Una verità che pare simboleggiare quella che tutta la generazione di suo padre, adulti razzisti e omofobi all’epoca dell’apartheid, ha rifiutato di vedere, vivendo nel mondo parallelo dell’ipocrisia, della violenza reiterata. Sorge la luna, ed è «una palla gravida e indolente», scrive Naudé, che sa spargere metafore e indizi nelle splendide descrizioni degli scintillanti panorami di Città del Capo e della natura soverchiante del Free State. Alla morte del vecchio, Daniel sogna di inoltrarsi, bambino, nel bosco, tenendo un rocchetto di filo, la cui cima sta nelle mani del genitore. «Riuscirò sempre a trovarti», lo rassicura il padre con la voce indulgente e traboccante di speranza che aveva quando era piccolo. Al risveglio il figlio si accorge che tutto il rocchetto è stato srotolato in un groviglio di fili, impigliati nei tronchi di mille alberi. Si rende conto di aver intrappolato sé stesso.

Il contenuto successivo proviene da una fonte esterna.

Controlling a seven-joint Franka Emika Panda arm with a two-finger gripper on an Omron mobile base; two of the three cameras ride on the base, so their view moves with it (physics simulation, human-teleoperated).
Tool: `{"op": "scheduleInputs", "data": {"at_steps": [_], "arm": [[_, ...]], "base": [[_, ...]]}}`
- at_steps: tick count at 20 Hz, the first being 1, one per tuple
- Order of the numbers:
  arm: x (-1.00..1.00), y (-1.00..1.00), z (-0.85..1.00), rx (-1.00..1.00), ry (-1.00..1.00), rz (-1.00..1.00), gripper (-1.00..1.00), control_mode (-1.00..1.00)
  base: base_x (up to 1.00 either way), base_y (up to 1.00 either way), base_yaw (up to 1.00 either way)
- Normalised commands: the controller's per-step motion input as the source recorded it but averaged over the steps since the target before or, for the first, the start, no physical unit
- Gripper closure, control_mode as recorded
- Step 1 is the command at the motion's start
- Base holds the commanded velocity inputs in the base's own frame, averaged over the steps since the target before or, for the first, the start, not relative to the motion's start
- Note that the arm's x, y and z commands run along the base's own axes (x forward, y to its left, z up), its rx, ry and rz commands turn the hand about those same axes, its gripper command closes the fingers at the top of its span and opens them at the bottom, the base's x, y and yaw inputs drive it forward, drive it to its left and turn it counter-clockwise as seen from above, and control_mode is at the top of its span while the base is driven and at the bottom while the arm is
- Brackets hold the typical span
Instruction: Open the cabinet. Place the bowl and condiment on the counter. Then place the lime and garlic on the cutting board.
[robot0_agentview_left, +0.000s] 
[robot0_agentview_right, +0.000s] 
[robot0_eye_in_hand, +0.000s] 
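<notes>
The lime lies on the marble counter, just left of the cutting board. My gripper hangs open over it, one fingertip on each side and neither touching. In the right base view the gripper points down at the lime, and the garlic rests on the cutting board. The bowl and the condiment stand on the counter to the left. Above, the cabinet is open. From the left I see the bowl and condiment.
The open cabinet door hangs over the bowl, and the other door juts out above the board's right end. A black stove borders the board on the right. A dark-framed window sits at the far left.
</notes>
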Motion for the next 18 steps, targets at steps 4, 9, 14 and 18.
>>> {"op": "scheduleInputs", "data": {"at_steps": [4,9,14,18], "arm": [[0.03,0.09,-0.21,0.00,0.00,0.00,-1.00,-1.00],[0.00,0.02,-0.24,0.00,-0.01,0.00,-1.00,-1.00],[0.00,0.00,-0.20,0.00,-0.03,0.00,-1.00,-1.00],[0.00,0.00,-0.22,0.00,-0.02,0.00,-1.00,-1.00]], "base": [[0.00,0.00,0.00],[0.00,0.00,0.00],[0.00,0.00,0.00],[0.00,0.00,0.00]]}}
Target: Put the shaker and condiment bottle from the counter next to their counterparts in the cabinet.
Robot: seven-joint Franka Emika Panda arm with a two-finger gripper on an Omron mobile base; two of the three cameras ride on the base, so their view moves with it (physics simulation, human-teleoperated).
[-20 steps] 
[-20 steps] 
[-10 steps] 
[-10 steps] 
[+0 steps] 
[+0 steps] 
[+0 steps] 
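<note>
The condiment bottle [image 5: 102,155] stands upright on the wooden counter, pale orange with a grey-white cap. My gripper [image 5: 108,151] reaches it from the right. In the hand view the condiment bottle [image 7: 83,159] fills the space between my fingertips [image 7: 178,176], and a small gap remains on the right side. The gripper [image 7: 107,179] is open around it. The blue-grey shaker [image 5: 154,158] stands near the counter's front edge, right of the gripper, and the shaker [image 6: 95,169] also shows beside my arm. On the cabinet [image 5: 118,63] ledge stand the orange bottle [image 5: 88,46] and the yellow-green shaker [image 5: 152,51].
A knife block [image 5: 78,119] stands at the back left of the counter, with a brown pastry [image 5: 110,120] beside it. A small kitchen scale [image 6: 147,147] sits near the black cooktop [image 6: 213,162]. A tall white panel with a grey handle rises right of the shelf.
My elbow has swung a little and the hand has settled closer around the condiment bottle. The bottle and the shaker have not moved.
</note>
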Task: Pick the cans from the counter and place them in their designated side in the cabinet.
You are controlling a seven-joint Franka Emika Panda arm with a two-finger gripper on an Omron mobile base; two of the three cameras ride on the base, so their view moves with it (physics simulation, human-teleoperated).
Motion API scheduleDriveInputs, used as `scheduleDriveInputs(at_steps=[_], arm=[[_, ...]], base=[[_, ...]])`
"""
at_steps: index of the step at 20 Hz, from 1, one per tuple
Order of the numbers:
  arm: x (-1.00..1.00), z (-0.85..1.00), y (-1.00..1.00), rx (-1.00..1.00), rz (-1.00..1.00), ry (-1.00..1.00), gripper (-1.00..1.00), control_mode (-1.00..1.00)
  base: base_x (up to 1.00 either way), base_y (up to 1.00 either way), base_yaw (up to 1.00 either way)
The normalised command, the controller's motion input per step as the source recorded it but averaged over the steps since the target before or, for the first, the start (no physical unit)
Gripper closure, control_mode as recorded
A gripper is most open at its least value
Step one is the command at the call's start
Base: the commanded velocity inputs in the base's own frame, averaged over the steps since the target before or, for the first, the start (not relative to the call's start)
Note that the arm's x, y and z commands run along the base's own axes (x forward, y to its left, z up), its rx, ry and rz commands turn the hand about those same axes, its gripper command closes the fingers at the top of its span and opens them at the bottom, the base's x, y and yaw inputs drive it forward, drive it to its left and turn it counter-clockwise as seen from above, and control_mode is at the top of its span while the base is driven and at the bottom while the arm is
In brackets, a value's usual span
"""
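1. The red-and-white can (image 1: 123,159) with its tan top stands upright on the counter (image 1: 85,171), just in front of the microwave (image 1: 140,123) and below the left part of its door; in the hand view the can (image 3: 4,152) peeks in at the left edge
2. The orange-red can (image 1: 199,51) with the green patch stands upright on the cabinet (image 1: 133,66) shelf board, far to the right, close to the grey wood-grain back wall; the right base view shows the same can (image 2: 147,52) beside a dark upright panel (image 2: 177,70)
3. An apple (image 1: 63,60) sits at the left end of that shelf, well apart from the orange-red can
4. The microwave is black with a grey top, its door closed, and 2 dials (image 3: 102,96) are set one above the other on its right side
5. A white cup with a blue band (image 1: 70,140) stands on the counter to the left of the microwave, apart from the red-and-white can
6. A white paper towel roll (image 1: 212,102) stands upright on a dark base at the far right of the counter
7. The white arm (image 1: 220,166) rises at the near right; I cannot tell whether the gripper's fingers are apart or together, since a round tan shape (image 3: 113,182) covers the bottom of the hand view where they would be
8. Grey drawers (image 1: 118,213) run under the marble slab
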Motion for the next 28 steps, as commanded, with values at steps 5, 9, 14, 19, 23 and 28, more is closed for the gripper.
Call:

Nel terzo capitolo Daniel si trova costretto a far ritorno alla fattoria che era stata dei nonni, incontrare il cugino e affrontare il risentimento per il disprezzo di classe, l’arroganza con cui i suoi genitori avevano sempre trattato il ramo contadino della famiglia. Dal canto suo il cugino, da qualche anno, ha deciso di ospitare in casa i lavoratori della fattoria, gli unici ad averlo aiutato quando ha avuto bisogno, che vivevano in baracche. Ma non sa far altro che dargli ordini. Loro ricambiano con la diffidenza.